# [Exercise description]
Please return every record exactly as it appears.

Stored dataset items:
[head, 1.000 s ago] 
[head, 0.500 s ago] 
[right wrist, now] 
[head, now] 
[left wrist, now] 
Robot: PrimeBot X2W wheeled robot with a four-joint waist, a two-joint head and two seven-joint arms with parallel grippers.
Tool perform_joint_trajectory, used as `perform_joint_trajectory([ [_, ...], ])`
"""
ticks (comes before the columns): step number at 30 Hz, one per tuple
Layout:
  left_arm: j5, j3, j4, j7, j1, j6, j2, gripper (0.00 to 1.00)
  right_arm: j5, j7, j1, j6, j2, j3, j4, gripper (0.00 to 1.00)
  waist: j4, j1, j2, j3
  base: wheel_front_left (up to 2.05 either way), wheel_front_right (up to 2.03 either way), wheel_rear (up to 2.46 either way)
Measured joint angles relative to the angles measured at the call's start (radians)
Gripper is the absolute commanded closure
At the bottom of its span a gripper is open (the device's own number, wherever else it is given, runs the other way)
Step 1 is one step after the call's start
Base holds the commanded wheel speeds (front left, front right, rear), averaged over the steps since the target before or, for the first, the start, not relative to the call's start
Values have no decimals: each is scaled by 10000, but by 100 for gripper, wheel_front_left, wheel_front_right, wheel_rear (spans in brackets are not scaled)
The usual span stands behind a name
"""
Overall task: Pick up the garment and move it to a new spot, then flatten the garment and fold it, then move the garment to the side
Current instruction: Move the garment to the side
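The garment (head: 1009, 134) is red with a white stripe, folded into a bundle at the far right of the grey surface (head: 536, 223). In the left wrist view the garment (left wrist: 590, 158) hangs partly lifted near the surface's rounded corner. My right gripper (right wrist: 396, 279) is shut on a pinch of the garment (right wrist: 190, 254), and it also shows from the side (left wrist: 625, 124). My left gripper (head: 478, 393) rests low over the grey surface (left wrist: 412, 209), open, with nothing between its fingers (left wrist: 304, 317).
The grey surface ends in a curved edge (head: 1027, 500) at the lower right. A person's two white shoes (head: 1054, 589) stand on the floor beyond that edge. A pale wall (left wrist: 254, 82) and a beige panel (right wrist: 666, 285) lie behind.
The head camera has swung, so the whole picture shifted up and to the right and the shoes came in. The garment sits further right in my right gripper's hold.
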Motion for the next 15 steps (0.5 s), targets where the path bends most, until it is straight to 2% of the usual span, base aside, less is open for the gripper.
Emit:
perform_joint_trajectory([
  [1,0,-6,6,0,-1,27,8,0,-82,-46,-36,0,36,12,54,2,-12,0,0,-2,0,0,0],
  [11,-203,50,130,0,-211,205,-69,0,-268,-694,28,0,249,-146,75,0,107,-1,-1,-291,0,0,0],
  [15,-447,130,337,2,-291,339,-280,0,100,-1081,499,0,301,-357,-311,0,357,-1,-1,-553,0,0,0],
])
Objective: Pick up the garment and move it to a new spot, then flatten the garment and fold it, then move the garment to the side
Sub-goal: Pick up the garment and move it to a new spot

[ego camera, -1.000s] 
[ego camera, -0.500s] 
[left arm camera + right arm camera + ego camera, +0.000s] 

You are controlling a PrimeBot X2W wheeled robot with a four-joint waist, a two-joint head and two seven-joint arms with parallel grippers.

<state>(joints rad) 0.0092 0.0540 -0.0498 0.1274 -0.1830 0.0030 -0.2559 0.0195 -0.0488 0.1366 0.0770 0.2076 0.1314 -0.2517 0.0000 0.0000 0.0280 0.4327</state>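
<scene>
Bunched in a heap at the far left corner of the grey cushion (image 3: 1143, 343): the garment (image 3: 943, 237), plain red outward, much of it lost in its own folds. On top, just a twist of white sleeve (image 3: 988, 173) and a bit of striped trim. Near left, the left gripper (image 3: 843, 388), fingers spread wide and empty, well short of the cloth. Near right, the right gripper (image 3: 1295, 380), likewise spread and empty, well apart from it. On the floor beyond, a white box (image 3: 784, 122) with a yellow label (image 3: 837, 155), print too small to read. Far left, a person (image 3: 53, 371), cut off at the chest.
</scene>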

# [Answer]
[head, 1.000 s ago] 
[head, 0.500 s ago] 
[right wrist, now] 
[head, now] 
[left wrist, now] 
Robot: PrimeBot X2W wheeled robot with a four-joint waist, a two-joint head and two seven-joint arms with parallel grippers.
Tool perform_joint_trajectory, used as `perform_joint_trajectory([ [_, ...], ])`
"""
ticks (comes before the columns): step number at 30 Hz, one per tuple
Layout:
  left_arm: j5, j3, j4, j7, j1, j6, j2, gripper (0.00 to 1.00)
  right_arm: j5, j7, j1, j6, j2, j3, j4, gripper (0.00 to 1.00)
  waist: j4, j1, j2, j3
  base: wheel_front_left (up to 2.05 either way), wheel_front_right (up to 2.03 either way), wheel_rear (up to 2.46 either way)
Measured joint angles relative to the angles measured at the call's start (radians)
Gripper is the absolute commanded closure
At the bottom of its span a gripper is open (the device's own number, wherever else it is given, runs the other way)
Step 1 is one step after the call's start
Base holds the commanded wheel speeds (front left, front right, rear), averaged over the steps since the target before or, for the first, the start, not relative to the call's start
Values have no decimals: each is scaled by 10000, but by 100 for gripper, wheel_front_left, wheel_front_right, wheel_rear (spans in brackets are not scaled)
The usual span stands behind a name
"""
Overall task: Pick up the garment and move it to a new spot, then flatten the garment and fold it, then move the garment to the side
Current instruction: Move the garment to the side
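The garment (head: 1009, 134) is red with a white stripe, folded into a bundle at the far right of the grey surface (head: 536, 223). In the left wrist view the garment (left wrist: 590, 158) hangs partly lifted near the surface's rounded corner. My right gripper (right wrist: 396, 279) is shut on a pinch of the garment (right wrist: 190, 254), and it also shows from the side (left wrist: 625, 124). My left gripper (head: 478, 393) rests low over the grey surface (left wrist: 412, 209), open, with nothing between its fingers (left wrist: 304, 317).
The grey surface ends in a curved edge (head: 1027, 500) at the lower right. A person's two white shoes (head: 1054, 589) stand on the floor beyond that edge. A pale wall (left wrist: 254, 82) and a beige panel (right wrist: 666, 285) lie behind.
The head camera has swung, so the whole picture shifted up and to the right and the shoes came in. The garment sits further right in my right gripper's hold.
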Motion for the next 15 steps (0.5 s), targets where the path bends most, until it is straight to 2% of the usual span, base aside, less is open for the gripper.
Emit:
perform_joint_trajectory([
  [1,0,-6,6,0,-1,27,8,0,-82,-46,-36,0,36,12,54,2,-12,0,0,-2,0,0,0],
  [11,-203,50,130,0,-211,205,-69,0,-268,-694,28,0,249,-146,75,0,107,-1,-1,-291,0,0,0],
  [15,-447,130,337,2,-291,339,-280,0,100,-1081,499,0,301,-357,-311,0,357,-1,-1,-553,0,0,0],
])
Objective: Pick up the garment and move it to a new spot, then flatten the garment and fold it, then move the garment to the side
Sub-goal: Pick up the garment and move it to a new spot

[ego camera, -1.000s] 
[ego camera, -0.500s] 
[left arm camera + right arm camera + ego camera, +0.000s] 

You are controlling a PrimeBot X2W wheeled robot with a four-joint waist, a two-joint head and two seven-joint arms with parallel grippers.

<state>(joints rad) 0.0092 0.0540 -0.0498 0.1274 -0.1830 0.0030 -0.2559 0.0195 -0.0488 0.1366 0.0770 0.2076 0.1314 -0.2517 0.0000 0.0000 0.0280 0.4327</state>
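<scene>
Bunched in a heap at the far left corner of the grey cushion (image 3: 1143, 343): the garment (image 3: 943, 237), plain red outward, much of it lost in its own folds. On top, just a twist of white sleeve (image 3: 988, 173) and a bit of striped trim. Near left, the left gripper (image 3: 843, 388), fingers spread wide and empty, well short of the cloth. Near right, the right gripper (image 3: 1295, 380), likewise spread and empty, well apart from it. On the floor beyond, a white box (image 3: 784, 122) with a yellow label (image 3: 837, 155), print too small to read. Far left, a person (image 3: 53, 371), cut off at the chest.
</scene>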

The exercise has been fully answered.